The Nyonoksa radiation accident, Arkhangelsk explosion or Nyonoksa explosion () occurred on 8 August 2019 near Nyonoksa, a village under the administrative jurisdiction of Severodvinsk, Arkhangelsk Oblast, Russian Federation. Five military and civilian specialists were killed and three (or six, depending on the source) were injured.

Background
Between November 2017 and 26 February 2018, Russia conducted four tests of the 9M730 Burevestnik nuclear-powered cruise missile, launched from other test sites. According to the United States intelligence community, only the flight test in November 2017 from Pankovo test site was moderately successful with all of the others ending in failure. According to Russia, none of the tests ended in failure. During recovery efforts later in 2018, Russia used three ships, one capable of handling radioactive material from the weapon nuclear core, to bring the missile tested in November 2017 from the seabed of Barents Sea back to the surface. Based on satellite images, the Nyonoksa test site copies those at Kapustin Yar and Pankovo, where 9M730 Burevestnik was tested.

Accident
The accident occurred at the State Central Navy Testing Range () which is the main rocket launching site of the Russian Navy and is also called Nyonoksa. According to the version presented by Russian officials, it was a result of a failed test of an "isotope power source for a liquid-fuelled rocket engine". Nonproliferation expert Jeffrey Lewis and Federation of American Scientists fellow Ankit Panda suspect the incident resulted from a Burevestnik cruise missile test. However, other arms control experts disputed the assertions: Ian Williams of the Center for Strategic and International Studies and James Acton of the Carnegie Endowment for International Peace expressed skepticism over Moscow's financial and technical capabilities to field the weapon, while Michael Kofman of the Wilson Center concluded that the explosion was probably not related to Burevestnik but instead to the testing of another military platform. According to CNBC, the Russians were trying to recover a missile from the seabed which was lost during a previously failed test. No NOTAMs were filed prior to the explosion to warn pilots of a possible missile test. In the past, the residents of Nyonoksa had been warned and evacuated prior to the missile tests. Also, two Russian special purpose ships were at the Nyonoksa test range when the explosion occurred: the Serebryanka (Rosatom Flot vessel used for handling nuclear waste from nuclear reactors) and the Zvezdochka (used for underwater salvage operations and is equipped with two heavy lift sea cranes and two underwater unmanned robots). 

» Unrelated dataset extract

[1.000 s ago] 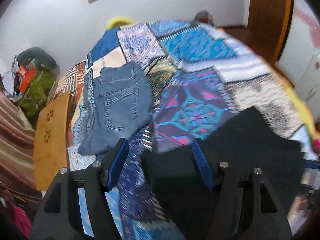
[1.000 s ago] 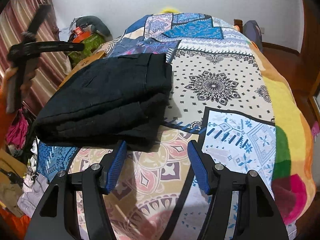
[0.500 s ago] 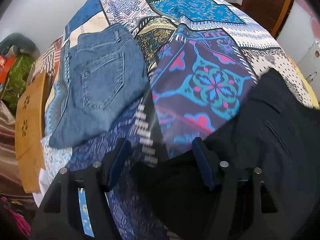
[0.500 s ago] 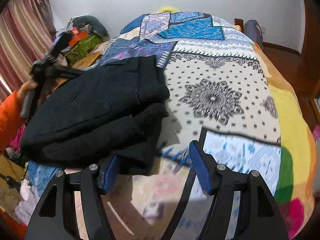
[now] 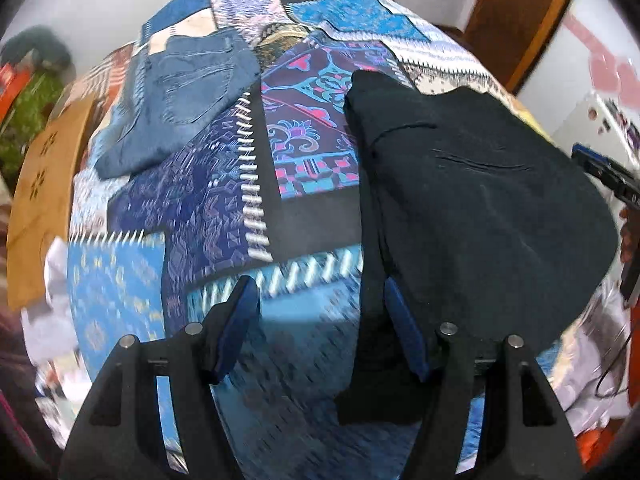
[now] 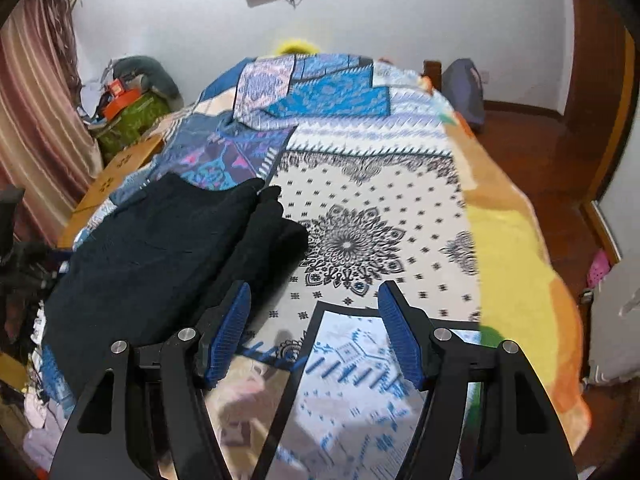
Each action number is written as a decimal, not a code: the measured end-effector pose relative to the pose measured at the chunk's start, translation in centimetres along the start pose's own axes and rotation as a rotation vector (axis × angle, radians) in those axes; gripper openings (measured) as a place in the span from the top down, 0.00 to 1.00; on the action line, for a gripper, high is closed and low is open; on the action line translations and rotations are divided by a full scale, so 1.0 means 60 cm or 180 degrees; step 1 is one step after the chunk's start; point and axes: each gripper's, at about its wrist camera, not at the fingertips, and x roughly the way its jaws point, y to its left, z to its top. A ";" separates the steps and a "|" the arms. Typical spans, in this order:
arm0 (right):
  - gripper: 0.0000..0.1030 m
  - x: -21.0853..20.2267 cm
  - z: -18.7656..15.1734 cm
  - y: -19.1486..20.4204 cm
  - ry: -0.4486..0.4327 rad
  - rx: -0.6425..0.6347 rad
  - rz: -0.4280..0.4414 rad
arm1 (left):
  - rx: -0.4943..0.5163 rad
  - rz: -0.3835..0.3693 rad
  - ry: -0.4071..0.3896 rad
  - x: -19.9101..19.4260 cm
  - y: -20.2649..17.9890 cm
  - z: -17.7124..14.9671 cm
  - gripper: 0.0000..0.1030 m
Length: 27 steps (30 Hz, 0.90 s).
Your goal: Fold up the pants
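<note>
A: Where do the black pants [image 5: 472, 208] lie?

B: They lie folded on the patchwork bedspread [image 5: 224, 208]. In the left wrist view they fill the right half of the picture. In the right wrist view they are at the left, with the thick folded edge toward the middle of the bed.

A: And the left gripper [image 5: 320, 320], how does it stand to them?

B: Its jaws are spread. The left finger is over bare bedspread. The right finger is at the left edge of the pants, and dark cloth shows behind and below it. Between the two fingers I see mostly blue bedspread and a strip of the black cloth. The pads do not press on anything, as far as I can see; whether the right one touches the cloth I cannot tell.

A: The right gripper [image 6: 314, 332]?

B: Also spread, with only bedspread between its fingers. The pants are just beside its left finger, up and to the left of it. I cannot tell if it touches them.

A: Is there another garment?

B: Yes, folded blue jeans [image 5: 180, 96] lie farther up the bed, well apart from the black pants. A wooden board [image 5: 44, 184] stands along the left side of the bed.
</note>
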 end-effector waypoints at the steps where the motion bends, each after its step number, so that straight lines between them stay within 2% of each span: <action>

An event of explosive nature was registered on 8 August at 06:00 UTC (local time 09:00) at the infrasound station in Bardufoss (Troms, Norway). As the event was also registered on seismic data, it must have been coupled to the ground, meaning that it took place either at the ground or in contact with it; for example on water. The timing and location of the event coincides with the reported accident in Archangelsk. Several fishermen stated on sanatatur.ru that they witnessed the accident: one saw a 100-meter column of water rise into the air after the explosion and another saw a large hole in the side of a ship which had been at the site of the explosion.

Aftermath
In the aftermath of the explosion, three of the victims were treated at the Semashko Medical Center in Arkhangelsk, which had radiation treatment expertise and employed the use of hazmat suits, while three others were taken to the Arkhangelsk Regional Clinical Hospital, arriving at 4:35 p.m. on 8 August, where the hospital staff were not warned of the radiation exposure. Several Arkhangelsk Regional Hospital staff were later flown to Moscow for radiation testing. One doctor was found to test positive for Cesium-137, though the levels remain unknown, as the medical staff involved were forced to sign non-disclosure agreements.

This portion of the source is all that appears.